Fitur y otras formas de vender Almería

Antonio Lao | 23 de enero de 2017 a las 13:42

La marca España como destino turístico vive un momento glorioso. 75 millones nos han visitado a lo largo de 2016 y parece que la perspectiva, al menos por lo acontecido en Fitur, parece que no va a cambiar mucho este año. Pese a la que las circunstancias geopolíticas -yihadismo y terrorismo en destinos competidores como el Norte de África, Egipto o Turquía- nos están ayudando de forma notable, no es menos cierto que la adaptación sobrevenida con la crisis nos ha hecho más competitivo, ha permitido una reinvención de lo que somos en materia turística y ha abierto nuevas perspectivas y segmentos hasta ahora olvidados y que hoy son la base sobre la que se asienta el crecimiento. Nadie pone en duda que el sol, la playa, la gastronomía y nuestro carácter, por poner algunos ejemplos, siguen siendo y lo serán, esperemos que por mucho tiempo, la base sobre la que se asienta un sector que permite crear empleo, equilibrar nuestra balanza de pagos y soportar con cierta serenidad las acometidas de la crisis.
Bajo este paraguas no es de extrañar que una provincia como la nuestra, casi virgen aún en muchos aspectos, tiene por delante aún un enorme camino por recorrer y un crecimiento exponencial que otros destinos ya han agotado. Sea como fuere, Costa de Almería ha sido una de las estrellas que han brillado con luz propia en la feria de turismo más importante que se celebrar en Europa, junto con Londres y Berlín, y en la que se calibra o se toma la temperatura a un sector que nos da alegrías sin parar en los últimos años.
Al margen del optimismo que se respiraba en Madrid, del que todos en mayor o menor medida hemos bebido, Fitur también ha servido para confirmar lo que ya es un secreto a voces: las nuevas formas de promoción han llegado para quedarse, alejando al mundo tradicional de los folletos, aunque todavía los hay que visitan los stands bolsa en mano y se cargan con lo mejor de cada pueblo, a la espera de soñar con unas vacaciones de verano o de Semana Santa de ensueño.
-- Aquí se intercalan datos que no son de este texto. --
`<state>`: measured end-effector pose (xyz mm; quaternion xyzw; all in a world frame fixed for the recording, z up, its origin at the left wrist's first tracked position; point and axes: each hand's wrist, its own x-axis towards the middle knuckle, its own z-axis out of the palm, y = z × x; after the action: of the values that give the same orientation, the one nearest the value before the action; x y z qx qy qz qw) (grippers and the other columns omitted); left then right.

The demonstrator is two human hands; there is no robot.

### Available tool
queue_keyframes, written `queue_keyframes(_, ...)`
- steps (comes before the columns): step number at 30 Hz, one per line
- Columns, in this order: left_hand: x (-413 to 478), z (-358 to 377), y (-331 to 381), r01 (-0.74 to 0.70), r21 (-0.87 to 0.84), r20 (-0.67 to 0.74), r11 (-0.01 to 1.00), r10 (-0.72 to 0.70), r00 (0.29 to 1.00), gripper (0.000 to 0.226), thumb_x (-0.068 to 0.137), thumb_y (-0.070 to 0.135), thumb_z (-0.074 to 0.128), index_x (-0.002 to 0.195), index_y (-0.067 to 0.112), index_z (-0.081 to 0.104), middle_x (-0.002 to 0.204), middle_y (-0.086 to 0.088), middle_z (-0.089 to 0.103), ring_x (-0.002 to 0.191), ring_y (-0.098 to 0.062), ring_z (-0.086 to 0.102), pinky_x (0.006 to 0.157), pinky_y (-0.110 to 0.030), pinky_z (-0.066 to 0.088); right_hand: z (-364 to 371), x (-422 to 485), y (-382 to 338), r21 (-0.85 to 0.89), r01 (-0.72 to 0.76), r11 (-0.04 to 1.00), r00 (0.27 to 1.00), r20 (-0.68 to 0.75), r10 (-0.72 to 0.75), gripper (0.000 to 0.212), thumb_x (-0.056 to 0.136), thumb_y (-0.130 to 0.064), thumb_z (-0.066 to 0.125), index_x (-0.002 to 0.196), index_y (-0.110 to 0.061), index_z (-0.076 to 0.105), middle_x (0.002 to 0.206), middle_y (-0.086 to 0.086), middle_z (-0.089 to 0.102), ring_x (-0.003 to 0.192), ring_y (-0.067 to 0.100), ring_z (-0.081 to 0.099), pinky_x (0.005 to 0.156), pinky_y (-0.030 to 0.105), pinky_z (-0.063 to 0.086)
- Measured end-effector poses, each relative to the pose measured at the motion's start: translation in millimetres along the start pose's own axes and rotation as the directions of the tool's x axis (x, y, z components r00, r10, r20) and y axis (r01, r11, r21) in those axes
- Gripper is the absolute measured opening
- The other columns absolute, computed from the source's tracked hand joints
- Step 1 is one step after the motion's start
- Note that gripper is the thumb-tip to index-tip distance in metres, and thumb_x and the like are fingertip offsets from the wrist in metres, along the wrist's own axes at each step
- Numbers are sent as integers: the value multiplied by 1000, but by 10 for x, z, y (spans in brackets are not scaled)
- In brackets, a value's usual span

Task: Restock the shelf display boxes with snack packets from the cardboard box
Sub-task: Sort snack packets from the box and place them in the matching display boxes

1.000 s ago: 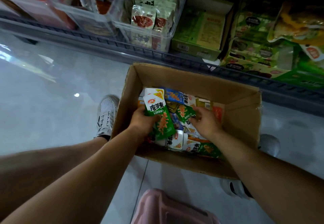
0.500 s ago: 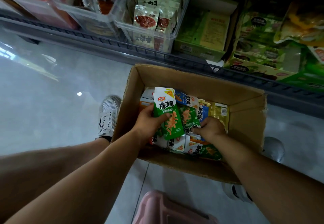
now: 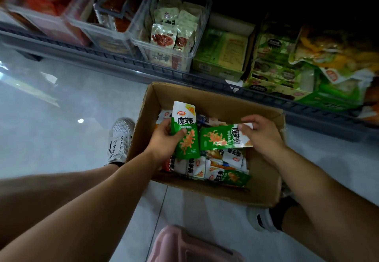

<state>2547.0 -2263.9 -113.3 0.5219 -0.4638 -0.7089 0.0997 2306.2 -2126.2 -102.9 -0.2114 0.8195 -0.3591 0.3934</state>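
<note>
An open cardboard box [image 3: 225,101] stands on the floor in front of the shelf, with several green-and-white snack packets [image 3: 205,169] lying in it. My left hand [image 3: 164,138] grips an upright green packet [image 3: 185,130] above the box's left side. My right hand [image 3: 260,134] pinches the white end of a second green packet [image 3: 221,138], held sideways over the box. Behind the box, a green cardboard display box [image 3: 221,56] sits on the lowest shelf.
A grey wire shelf rail [image 3: 123,64] runs along the floor level behind the box. Clear plastic bins [image 3: 172,36] with packets and more green display boxes [image 3: 287,72] fill the shelf. My shoes [image 3: 120,138] flank the box. A pink object [image 3: 184,245] lies at the bottom edge.
My right hand has lifted a second green packet out of the pile and holds it sideways. My left hand has raised its packet a little higher.
</note>
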Motion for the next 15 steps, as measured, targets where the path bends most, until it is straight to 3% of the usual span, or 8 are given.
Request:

Con un incremento notable de viajeros en 2016, esta provincia se consolida con campañas tan interesantes como las protagonizas por Bisbal, multiplicando nuestra presencia en las redes sociales o con el regreso al aeropuerto y a nuestros hoteles de tour-operadores que un día se fueron en busca de nuevos destinos y que ahora entienden que aquí había y está lo que buscan.
Pero no hay que ser complacientes. Al contrario. La época de bonanza debe ser aprovechada, no ya para subir los precios (algo que ya se ha hecho), sino para mejorar instalaciones, insistir en rutas y proyectos y alcanzar a aquellos, que son legión, que aman las tierras vírgenes como el Parque Natural de Cabo de Gata, el Desierto de Tabernas o Sierra Nevada. Es ahí donde destacamos y podemos ser líderes a poco que nos lo propongamos.